9.1
Adaptive Learning Rate Methods
Many of the methods listed here are adaptive learning rate
schemes. As noted in section 6.1, the often recommended learning rate of η = 0.1
is a somewhat arbitrary value that may be completely inappropriate for a given
problem. For one thing, the magnitude of the gradient depends on how the targets
are scaled; for example, the average error will tend to be higher in a network
with linear output nodes and targets in a (-1000,1000) range than in a network
with sigmoid output nodes and targets in (0,1). Also, when sum-of-squares error
is used rather than mean squared error, the size of the error and thus the best
learning rate may depend on the size of the training set [114]. The effective learning rate is amplified by
redundancies such as near duplication of training patterns and correlation
between different elements of the same pattern, and by internal redundancies
such as correlations between hidden unit activities. The latter depend in part
on the size and configuration of the network but change as the network learns so
different learning rates may be appropriate in different parts of the network
and the best values may change as learning progresses.

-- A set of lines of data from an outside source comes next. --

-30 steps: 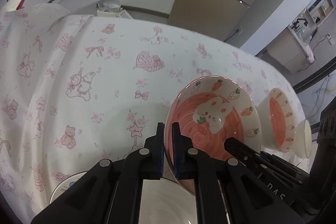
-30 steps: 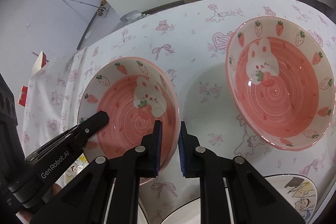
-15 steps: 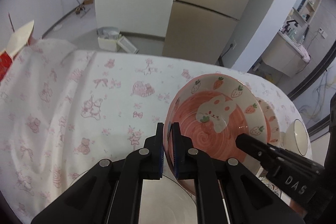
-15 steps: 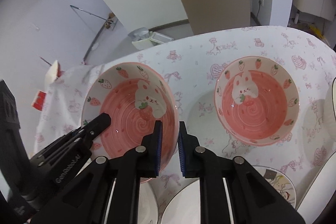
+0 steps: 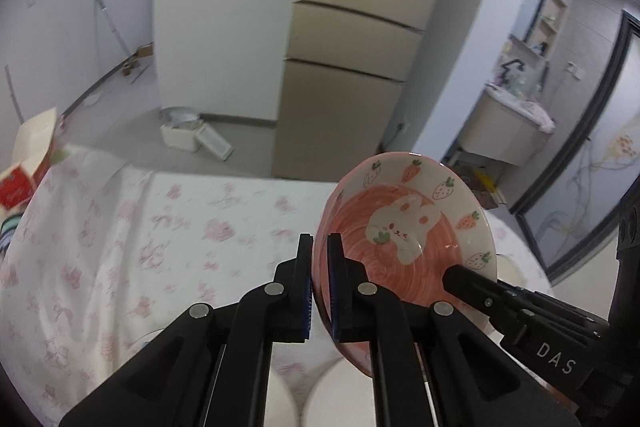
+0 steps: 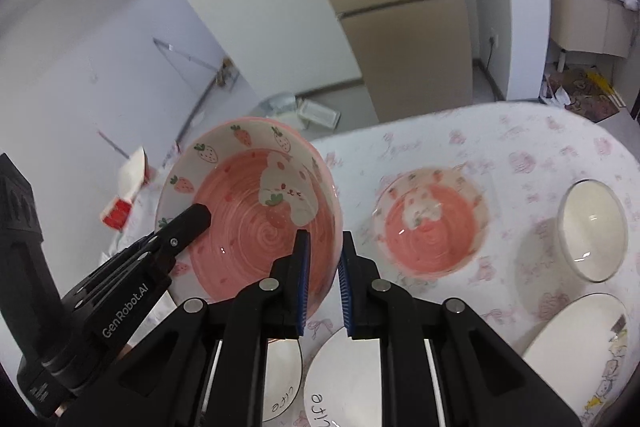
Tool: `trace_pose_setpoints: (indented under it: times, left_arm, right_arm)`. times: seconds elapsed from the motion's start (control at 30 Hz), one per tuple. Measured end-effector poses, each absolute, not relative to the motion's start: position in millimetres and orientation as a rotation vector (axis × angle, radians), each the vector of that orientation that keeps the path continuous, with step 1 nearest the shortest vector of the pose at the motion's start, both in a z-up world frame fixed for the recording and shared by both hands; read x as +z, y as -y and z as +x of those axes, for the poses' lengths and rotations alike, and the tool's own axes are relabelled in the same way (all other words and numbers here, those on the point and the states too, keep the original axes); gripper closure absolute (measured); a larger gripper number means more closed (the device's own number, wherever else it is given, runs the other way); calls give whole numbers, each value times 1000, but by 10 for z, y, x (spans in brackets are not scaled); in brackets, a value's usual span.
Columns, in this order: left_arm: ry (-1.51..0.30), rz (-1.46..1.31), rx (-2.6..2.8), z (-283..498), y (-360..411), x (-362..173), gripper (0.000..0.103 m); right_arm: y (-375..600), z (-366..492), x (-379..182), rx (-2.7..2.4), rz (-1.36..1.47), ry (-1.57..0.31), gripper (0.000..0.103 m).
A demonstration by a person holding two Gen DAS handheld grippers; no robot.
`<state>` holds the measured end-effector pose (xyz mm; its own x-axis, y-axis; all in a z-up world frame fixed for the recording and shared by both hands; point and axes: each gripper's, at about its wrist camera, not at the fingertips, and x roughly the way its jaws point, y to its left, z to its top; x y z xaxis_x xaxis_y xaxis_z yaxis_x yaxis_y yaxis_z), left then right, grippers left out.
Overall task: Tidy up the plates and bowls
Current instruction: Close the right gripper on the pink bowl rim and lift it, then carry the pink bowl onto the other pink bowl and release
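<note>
A pink bowl (image 5: 408, 239) painted with a rabbit and strawberries hangs tilted in the air above the table. My left gripper (image 5: 320, 247) is shut on its left rim, and one finger (image 5: 454, 273) of the right gripper reaches in at the bowl's far side. In the right wrist view the same bowl (image 6: 248, 211) is pinched at its right rim by my right gripper (image 6: 323, 247), with a finger (image 6: 196, 217) of the left gripper on the opposite rim. A second matching pink bowl (image 6: 432, 227) stands on the tablecloth below.
A white bowl (image 6: 592, 231), a cartoon plate (image 6: 580, 339) and two lettered white plates (image 6: 348, 379) lie on the pink-print tablecloth (image 5: 120, 227). A red-and-white carton (image 5: 24, 163) stands at the table's left end. Beyond the table are a fridge and open floor.
Both grippers have risen together with the pink bowl held between them. The table and the second bowl now look smaller and further below.
</note>
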<state>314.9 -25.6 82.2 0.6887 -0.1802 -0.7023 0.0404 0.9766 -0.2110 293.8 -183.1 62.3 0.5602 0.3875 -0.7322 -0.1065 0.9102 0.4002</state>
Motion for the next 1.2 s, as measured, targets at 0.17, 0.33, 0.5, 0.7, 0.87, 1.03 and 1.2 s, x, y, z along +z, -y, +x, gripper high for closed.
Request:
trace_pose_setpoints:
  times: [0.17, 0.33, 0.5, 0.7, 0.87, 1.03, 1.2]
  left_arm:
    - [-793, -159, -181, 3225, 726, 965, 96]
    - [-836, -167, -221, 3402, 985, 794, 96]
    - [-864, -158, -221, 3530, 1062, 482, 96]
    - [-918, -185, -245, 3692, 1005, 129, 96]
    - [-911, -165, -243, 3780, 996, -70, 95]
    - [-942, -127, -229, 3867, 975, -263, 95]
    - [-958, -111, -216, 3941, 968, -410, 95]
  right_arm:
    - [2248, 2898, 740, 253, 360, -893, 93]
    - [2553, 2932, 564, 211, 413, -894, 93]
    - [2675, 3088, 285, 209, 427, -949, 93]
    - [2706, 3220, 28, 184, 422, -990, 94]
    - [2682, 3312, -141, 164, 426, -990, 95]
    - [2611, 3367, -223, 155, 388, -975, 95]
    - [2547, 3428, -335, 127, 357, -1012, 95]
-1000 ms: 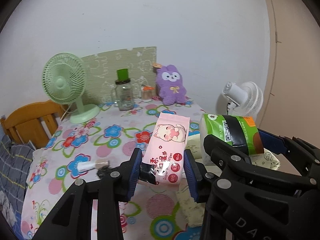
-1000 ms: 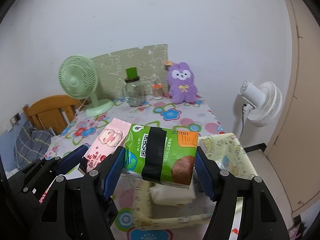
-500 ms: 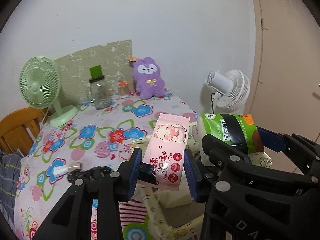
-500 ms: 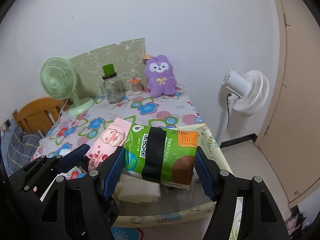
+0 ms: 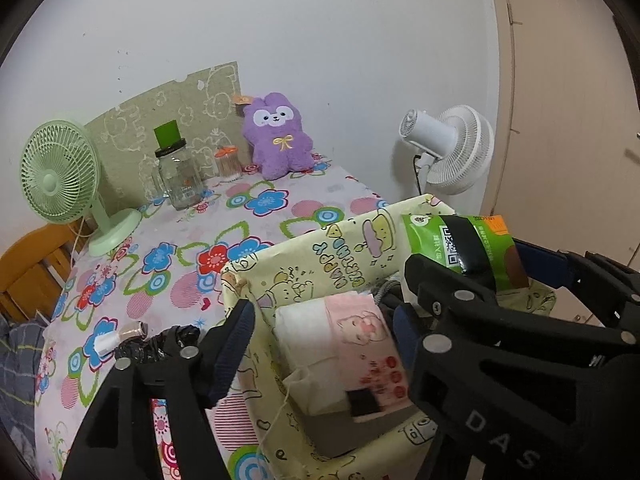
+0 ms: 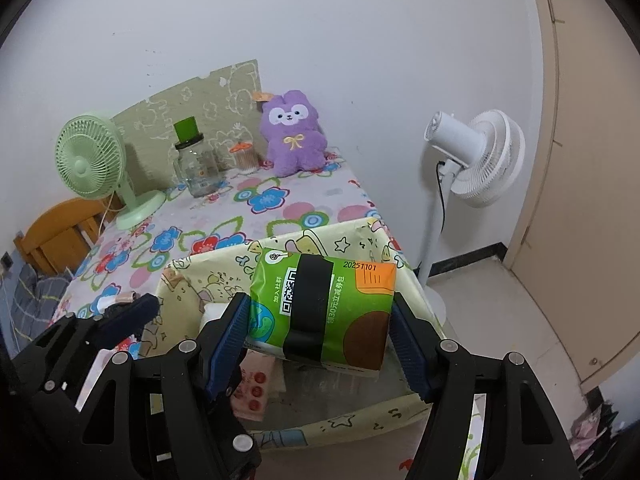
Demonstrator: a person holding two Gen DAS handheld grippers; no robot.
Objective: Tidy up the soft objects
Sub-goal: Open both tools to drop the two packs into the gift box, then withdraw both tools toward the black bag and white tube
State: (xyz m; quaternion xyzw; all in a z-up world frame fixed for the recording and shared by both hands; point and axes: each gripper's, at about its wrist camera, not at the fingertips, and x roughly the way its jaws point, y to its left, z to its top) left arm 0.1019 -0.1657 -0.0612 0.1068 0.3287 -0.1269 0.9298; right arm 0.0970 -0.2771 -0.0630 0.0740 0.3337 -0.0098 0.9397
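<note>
My left gripper [image 5: 320, 342] hangs over the yellow cartoon-print fabric bin [image 5: 304, 252], and its jaws are opening. The pink wipes pack [image 5: 368, 344] lies loose in the bin between and below them, resting on a white pack [image 5: 304, 332]; neither pad touches it. My right gripper [image 6: 320, 344] is shut on the green tissue pack [image 6: 320, 308] and holds it above the bin [image 6: 224, 260]. That green pack [image 5: 460, 248] also shows at the right of the left wrist view. A purple plush bunny [image 5: 278, 136] sits at the table's far edge against the wall.
On the flowered tablecloth stand a green desk fan [image 5: 60, 172], a glass jar with a green lid [image 5: 178, 176] and a small orange-lidded jar [image 5: 228, 164]. A small bottle [image 5: 120, 336] lies near the left finger. A white floor fan [image 6: 476, 156] stands right of the table, a wooden chair [image 6: 60, 232] left.
The left jaws have spread apart and the pink wipes pack has dropped from them into the bin. Both grippers have moved forward and down over the bin; the right still holds the green pack.
</note>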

Given the difficulty of choosing a good learning rate a priori, it
makes sense to start with a "safe" value (i.e., small) and adjust it depending
on system behavior. Some methods adjust a single global learning rate while
others assign different learning rates for each unit or each weight. Methods
vary, but the general idea is to increase the step size when the error is
decreasing consistently and decrease it when significant error increases occur
(small increases may be tolerated).
In general, some care is needed to avoid instability. The
best step size depends on the problem and local characteristics of the E(w) surface (Chapter 8). Values that work well for some problems and some
regions of the error space may not work well for others. It has been noted that
neural networks often have error surfaces with many flat areas separated by
steep cliffs. This is especially true for classification problems with small
numbers of samples. As in driving a car, different speeds are reasonable in
different conditions. A large step size is desirable to accelerate progress
across the smooth, flat regions of the error surface while a small step size is
necessary to avoid loss of control at the cliffs. If the step size is not
reduced quickly when the system enters a sensitive region, the result could be a
huge weight change that throws the network into a completely different region
basically at random. Besides causing problems such as paralysis due to
saturation of the sigmoid nonlinearities, this has the undesirable effect of
essentially discarding previous learning and starting over somewhere
else.